• _The problem_: Your answer should reproduce every line of the material in which the word "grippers" occurs.

• _Given data_:
..............................

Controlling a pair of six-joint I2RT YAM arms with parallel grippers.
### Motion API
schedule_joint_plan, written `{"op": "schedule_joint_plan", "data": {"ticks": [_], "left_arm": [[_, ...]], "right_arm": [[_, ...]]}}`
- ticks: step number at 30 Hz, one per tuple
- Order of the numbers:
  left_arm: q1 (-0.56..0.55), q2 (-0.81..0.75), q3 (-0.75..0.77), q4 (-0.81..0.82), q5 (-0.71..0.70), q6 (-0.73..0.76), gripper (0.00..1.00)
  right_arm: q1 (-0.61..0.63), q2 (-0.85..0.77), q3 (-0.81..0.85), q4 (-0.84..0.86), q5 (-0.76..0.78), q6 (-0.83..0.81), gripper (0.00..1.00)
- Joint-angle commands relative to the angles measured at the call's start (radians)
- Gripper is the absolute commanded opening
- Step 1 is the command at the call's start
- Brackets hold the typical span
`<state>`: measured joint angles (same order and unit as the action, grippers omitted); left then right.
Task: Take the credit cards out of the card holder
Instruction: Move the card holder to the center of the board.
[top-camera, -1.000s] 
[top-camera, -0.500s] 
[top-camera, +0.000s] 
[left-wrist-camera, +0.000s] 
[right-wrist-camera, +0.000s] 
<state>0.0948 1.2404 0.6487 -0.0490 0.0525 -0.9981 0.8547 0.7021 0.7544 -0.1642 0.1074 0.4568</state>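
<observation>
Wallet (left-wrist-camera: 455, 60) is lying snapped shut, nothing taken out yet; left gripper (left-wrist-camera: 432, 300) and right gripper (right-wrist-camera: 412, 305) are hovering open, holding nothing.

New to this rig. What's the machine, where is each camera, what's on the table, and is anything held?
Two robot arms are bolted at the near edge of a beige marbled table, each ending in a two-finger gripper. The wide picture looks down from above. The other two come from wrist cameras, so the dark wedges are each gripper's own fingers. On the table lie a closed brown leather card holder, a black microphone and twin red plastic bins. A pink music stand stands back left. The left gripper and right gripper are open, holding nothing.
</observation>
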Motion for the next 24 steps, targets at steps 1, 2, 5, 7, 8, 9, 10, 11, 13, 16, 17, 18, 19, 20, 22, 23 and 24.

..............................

• _Expected answer_:
Controlling a pair of six-joint I2RT YAM arms with parallel grippers.
`<state>`: measured joint angles (same order and unit as the action, grippers omitted); left then right.

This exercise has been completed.